Mighty Meals
MistralKitchen offers a full plate that will please regular diners and food snobs alike.
Here you’re back in the temple, where there’s no written menu and your fawning pro of a waiter will simply ascertain any dislikes or allergies so that the chef can tailor your meal. That waiter may go on about a wine’s brambly fruit or solemnly inquire which citrus you’d like for your Pellegrino—but for my money he was leagues more effective than the callow hotties in the loud room. Candidly, my heart sank a little to see that course two, a very generous mound of raw tuna, was crowned with a chapeau of cucumber foam—the sort of pretentious faux-food that gives restaurants like this such foofy reputations.

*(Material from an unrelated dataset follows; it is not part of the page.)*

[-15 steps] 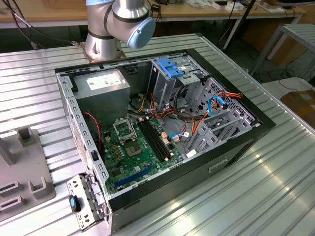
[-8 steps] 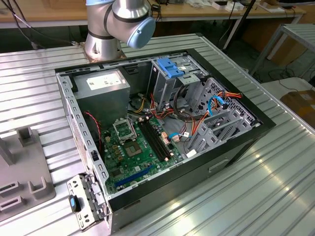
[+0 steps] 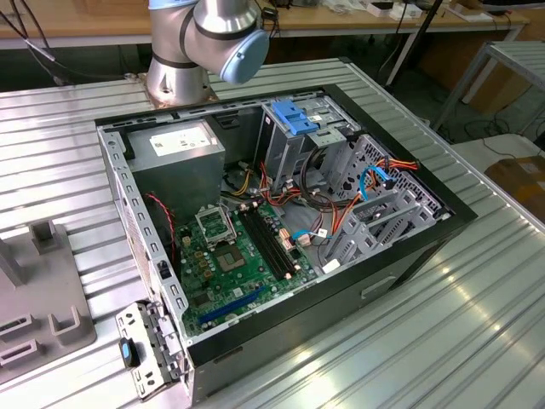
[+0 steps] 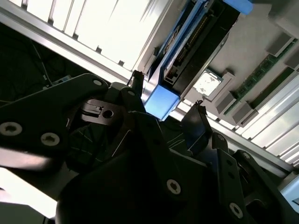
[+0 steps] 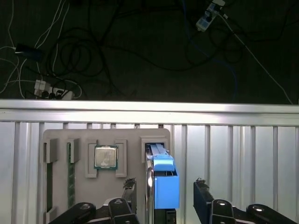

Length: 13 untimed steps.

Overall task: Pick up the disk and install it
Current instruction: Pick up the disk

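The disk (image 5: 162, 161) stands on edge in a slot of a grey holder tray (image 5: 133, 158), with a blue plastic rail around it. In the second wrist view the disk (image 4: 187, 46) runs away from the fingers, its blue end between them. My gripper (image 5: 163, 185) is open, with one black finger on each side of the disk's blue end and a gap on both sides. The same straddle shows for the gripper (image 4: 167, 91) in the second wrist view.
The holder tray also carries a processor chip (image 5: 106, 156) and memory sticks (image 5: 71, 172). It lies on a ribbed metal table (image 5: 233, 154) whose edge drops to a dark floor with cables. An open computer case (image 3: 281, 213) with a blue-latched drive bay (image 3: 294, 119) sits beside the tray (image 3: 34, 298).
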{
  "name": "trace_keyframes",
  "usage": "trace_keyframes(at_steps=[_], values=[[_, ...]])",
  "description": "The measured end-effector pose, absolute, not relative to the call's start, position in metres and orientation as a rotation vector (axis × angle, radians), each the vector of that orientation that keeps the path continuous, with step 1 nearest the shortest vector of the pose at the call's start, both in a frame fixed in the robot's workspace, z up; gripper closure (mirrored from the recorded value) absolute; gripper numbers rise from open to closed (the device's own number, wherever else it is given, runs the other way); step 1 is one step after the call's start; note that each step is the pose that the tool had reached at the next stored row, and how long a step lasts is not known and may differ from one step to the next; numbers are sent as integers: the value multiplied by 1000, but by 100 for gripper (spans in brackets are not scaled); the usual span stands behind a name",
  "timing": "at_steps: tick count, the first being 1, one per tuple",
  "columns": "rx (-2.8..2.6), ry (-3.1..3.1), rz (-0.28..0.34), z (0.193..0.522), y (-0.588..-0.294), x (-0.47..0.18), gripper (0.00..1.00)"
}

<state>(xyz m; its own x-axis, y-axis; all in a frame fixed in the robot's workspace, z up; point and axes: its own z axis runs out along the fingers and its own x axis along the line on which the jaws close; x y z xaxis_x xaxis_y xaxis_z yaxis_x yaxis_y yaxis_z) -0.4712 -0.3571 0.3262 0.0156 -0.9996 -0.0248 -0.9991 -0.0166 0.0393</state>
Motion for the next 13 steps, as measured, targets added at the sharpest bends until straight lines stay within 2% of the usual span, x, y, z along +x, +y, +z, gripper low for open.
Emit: trace_keyframes(at_steps=[13], values=[[2265,-2215,-11,315,-357,-480,40]])
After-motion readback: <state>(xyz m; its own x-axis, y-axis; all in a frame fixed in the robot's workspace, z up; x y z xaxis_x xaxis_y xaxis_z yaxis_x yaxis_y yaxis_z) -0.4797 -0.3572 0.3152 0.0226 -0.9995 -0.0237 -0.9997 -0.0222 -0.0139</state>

But the foam turned out to be essential, its ephemeral froth the right foil for the dense fish and its accompaniments of carrot, microcilantro, and orach. (Orach? Belickis darted over, naturellement, to give a biological dissertation on the grassy red leaf.) This whole plate was substantial, even mighty, because the flavors were so intense. The same can be said for every one of the subsequent courses, which unfolded according to the template established at the original Mistral—yep, there’s the scallop, the fathomless vegetable puree, the foie gras, the cheese plate, the bang-up dessert, the gratis cookies. Even portions offered substance—biggest lobe of foie gras I’ve ever confronted—providing genuine value for the whopper price tag.
There were imperfections. That foie gras, winningly spangled with crushed pistachios and sweet little cubes of Lillet gelée—teensy Lillet shooters!—was too oily. The delicate brininess of a Kusshi oyster could not hold its own against a clangor of blood orange chili gratiné. At lunchtime, when the main room goes even more drop-in casual (and tabs dip to a happy $15ish), a margherita pizza from the white-mosaic wood-fired oven lacked the requisite crispiness of crust, while a goat cheese agnolotti pasta featured mushy artichoke hearts and roasted red peppers. Flavors on both were unassailable. Execution was off.

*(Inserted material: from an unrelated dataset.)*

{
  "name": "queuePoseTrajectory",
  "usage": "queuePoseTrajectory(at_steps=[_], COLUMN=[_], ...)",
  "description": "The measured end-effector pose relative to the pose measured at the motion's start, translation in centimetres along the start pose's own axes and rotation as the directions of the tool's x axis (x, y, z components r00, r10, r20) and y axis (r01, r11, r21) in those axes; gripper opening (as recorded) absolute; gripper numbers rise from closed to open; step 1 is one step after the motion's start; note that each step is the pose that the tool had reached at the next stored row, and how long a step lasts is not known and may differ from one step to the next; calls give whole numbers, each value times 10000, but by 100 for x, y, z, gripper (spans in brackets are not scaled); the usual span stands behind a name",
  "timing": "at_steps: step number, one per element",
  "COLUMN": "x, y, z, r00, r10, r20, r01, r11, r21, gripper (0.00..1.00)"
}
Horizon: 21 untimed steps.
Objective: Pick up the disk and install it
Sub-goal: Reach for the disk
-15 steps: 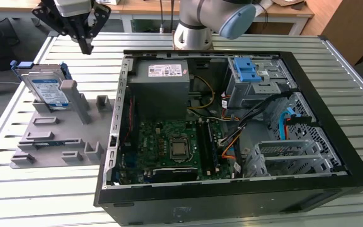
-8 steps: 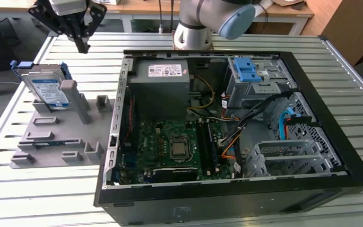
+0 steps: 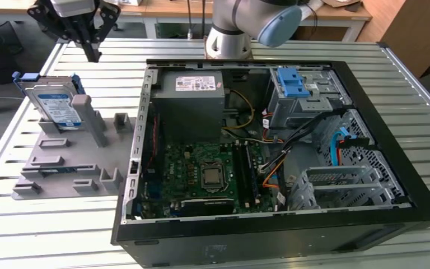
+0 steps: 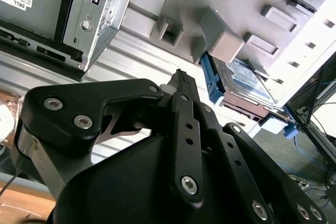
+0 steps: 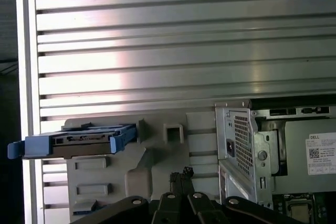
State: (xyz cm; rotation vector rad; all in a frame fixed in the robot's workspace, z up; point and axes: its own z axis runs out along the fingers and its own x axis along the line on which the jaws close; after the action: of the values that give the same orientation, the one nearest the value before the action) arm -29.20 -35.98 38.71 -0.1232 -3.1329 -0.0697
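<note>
Exterior view, disk: the disk leans on edge in the grey holder on the slatted table, left of the open computer case.
Exterior view, case contents: power supply, motherboard, blue latch.
Exterior view, fingers: the gripper hangs near the disk's far side, closed to a point and empty.
Second wrist view, disk: the disk is in the holder, apart from the fingertips.
Second wrist view, fingers: the gripper is pressed together and grips nothing.
First wrist view, disk: the disk is edge-on in the holder, with the gripper between the disk and the case.
</note>
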Motion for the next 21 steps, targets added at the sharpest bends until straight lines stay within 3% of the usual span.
queuePoseTrajectory(at_steps=[21], x=[305], y=[32], z=[12], r00=[10000], r10=[0], r20=[1], r01=[0], r11=[10000], r21=[-1], gripper=[11])
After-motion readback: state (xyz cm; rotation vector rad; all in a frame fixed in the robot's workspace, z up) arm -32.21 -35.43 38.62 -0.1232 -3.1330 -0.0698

Could it be that the poor overburdened Belickis has bitten off too much? Perhaps. MistralKitchen churns out two meals a day, every day, besides which the guy is expecting his first child in July. He thinks he’s tired now.
But who’s kidding whom: Judged against the magnitude of its enterprise, MistralKitchen is a knockout. Belickis’s multicourse extravaganzas remain a heady thrill for food snobs—but here, amid the buzz and visual exhilaration of that stunning main room, his food has finally found a showcase for the rest of us.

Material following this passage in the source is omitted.